Zimmerman first previewed a snippet of the song on January 27, 2025, his 25th birthday, presenting it as a solo track. On April 21, he revealed it to be a duet with Combs as they teased the song. They debuted the song live at the 2025 Stagecoach Festival, where they also filmed the music video.
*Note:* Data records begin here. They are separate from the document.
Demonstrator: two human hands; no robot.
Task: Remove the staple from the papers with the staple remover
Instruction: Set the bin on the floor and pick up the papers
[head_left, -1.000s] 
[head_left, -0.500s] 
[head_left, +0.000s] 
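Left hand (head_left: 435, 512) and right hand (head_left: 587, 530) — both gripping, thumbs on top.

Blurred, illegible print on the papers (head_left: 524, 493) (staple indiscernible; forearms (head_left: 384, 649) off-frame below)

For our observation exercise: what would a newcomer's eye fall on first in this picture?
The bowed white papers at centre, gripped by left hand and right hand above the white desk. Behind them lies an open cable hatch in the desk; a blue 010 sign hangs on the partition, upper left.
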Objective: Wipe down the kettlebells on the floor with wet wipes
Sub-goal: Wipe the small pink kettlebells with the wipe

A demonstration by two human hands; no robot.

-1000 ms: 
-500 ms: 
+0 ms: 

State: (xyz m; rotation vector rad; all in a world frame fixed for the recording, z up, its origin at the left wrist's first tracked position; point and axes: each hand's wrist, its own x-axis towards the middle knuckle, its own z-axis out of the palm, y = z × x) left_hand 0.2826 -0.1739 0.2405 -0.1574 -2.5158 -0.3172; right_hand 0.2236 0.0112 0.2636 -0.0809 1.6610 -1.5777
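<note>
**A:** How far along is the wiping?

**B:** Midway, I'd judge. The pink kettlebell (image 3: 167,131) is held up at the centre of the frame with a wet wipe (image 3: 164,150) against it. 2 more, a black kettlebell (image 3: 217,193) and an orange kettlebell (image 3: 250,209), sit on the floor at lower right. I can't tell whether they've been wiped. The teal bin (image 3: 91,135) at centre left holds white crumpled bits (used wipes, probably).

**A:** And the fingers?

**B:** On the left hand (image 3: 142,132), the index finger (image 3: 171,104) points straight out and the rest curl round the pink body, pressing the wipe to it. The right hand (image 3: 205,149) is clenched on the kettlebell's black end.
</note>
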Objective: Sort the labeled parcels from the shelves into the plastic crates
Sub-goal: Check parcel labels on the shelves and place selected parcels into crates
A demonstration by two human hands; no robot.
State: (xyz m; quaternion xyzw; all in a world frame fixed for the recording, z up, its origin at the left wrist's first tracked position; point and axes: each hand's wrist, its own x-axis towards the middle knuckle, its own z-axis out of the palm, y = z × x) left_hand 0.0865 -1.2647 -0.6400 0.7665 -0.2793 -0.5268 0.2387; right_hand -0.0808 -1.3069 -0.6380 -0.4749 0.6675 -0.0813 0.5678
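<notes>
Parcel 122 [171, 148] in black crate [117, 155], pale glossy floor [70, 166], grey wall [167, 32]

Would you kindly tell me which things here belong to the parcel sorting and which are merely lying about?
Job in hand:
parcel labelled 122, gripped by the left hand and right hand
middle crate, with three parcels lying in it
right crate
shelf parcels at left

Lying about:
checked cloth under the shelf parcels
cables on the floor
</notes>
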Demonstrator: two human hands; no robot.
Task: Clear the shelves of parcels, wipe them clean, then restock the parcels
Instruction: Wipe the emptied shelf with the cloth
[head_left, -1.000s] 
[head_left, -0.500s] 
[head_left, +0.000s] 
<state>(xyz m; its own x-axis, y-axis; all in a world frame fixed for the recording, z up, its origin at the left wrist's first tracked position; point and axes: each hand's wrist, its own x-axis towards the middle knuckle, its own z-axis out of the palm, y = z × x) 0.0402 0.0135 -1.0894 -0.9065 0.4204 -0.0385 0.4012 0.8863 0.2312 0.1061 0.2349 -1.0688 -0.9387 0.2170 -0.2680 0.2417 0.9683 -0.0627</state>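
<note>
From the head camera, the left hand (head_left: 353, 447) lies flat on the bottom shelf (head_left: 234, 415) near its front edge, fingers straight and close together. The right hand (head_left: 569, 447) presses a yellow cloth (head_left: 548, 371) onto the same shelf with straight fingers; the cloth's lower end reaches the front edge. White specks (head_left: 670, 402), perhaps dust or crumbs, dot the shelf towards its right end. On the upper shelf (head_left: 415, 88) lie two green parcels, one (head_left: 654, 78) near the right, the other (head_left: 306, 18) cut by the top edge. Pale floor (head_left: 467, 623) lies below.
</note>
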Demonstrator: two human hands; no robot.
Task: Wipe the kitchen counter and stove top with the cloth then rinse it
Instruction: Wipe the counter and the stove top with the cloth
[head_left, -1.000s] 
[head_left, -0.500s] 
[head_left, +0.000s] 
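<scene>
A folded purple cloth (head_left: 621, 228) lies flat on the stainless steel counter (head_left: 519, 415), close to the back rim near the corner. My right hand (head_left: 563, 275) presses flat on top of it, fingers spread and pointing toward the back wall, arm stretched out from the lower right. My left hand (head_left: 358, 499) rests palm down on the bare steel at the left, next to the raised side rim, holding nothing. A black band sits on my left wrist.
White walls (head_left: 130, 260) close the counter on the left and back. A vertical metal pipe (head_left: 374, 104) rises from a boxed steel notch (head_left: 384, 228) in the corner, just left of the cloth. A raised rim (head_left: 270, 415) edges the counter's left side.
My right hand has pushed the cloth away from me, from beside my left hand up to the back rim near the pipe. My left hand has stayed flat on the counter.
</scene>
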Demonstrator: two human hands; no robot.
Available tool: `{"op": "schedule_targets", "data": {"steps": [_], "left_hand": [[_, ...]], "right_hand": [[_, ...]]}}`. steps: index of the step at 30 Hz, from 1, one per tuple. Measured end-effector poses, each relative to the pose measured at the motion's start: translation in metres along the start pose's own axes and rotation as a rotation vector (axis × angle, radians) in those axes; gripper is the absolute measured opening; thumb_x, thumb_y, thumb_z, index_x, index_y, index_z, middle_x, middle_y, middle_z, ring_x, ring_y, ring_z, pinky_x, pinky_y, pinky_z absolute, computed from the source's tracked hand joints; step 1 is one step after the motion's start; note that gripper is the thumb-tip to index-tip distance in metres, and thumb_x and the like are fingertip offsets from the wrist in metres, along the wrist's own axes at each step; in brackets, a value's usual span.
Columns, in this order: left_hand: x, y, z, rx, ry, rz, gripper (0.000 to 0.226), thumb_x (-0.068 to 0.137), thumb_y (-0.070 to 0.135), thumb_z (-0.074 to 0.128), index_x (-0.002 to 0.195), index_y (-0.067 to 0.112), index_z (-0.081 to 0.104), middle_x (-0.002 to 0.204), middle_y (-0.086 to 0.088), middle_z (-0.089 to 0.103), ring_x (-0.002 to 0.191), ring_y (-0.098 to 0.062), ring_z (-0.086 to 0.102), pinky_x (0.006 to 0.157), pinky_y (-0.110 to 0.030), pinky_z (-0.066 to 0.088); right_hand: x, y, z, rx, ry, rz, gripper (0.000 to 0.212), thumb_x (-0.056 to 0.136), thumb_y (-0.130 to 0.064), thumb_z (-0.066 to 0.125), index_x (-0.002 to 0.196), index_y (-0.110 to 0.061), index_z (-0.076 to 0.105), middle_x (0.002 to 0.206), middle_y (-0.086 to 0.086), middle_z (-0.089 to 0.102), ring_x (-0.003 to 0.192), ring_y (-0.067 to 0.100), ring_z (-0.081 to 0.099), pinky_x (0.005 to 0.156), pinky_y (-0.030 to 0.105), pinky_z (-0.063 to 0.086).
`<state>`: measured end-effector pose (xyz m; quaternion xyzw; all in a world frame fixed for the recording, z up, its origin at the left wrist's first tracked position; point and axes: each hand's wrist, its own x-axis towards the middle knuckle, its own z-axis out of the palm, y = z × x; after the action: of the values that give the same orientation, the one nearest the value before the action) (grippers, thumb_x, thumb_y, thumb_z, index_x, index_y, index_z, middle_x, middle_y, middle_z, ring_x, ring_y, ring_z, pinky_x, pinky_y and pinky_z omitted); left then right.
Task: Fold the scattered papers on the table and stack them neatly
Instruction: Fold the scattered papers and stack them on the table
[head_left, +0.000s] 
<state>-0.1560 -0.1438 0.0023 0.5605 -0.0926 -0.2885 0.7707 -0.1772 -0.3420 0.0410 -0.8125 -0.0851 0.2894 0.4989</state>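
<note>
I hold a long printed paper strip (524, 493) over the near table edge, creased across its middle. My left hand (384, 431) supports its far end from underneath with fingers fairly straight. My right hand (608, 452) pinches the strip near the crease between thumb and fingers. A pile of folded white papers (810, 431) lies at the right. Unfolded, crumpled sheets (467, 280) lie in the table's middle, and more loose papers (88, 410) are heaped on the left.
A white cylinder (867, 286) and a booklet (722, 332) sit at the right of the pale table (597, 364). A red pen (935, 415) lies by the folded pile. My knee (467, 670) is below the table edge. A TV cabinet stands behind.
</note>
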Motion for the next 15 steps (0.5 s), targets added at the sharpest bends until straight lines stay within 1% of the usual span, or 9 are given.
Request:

==Composition and lyrics==
The song is driven by electric guitar, while the lyrics are about chasing one's dreams, with an emphasis on staying focused and not allowing detractors to hinder one's progress. The pair sings in the chorus, "So if you got a fire don't lose it / If you got a do or die dream do it / If you got something to prove go on and prove it / Don't let nobody clip your wings / Keep your head down, keep on the blinders / Tune out the doubters and all the closed-minders / If it's in your blood, falling down ain't enough / To change who you were born to be / And gettin' back up, that’s the only backup plan you need."

==Music video==
An official music video was released alongside the single. It was directed by Jenny Stoff and Chris Perkel and produced by Gregory Vanger and Ryley Fogg. The clip depicts Bailey Zimmerman and Luke Combs' performance of the song at Stagecoach.

==Charts==

===Weekly charts===

Weekly chart performance for "Backup Plan"
| Chart (2025) | Peak position |
|---|---|
| Australia Country Hot 50 (The Music) | 1 |
| Canada Hot 100 (Billboard) | 29 |
| Canada Country (Billboard) | 1 |
| Global 200 (Billboard) | 139 |
| New Zealand Hot Singles (RMNZ) | 3 |
| UK Country Airplay (Radiomonitor) | 1 |
| US Billboard Hot 100 | 30 |
| US Country Airplay (Billboard) | 2 |
| US Hot Country Songs (Billboard) | 6 |

===Year-end charts===

Year-end chart performance for "Backup Plan"
| Chart (2025) | Position |
|---|---|
| Canada (Canadian Hot 100) | 51 |
| US Billboard Hot 100 | 80 |
| US Country Airplay (Billboard) | 35 |
| US Hot Country Songs (Billboard) | 22 |

== Certifications ==

Certifications for "Backup Plan"
| Region | Certification | Certified units/sales |
| Australia (ARIA) | Gold | 35,000^{‡} |
| Canada (Music Canada) | Platinum | 80,000^{‡} |
| New Zealand (RMNZ) | Gold | 15,000^{‡} |
| United States (RIAA) | Platinum | 1,000,000^{‡} |
^{‡} Sales+streaming figures based on certification alone.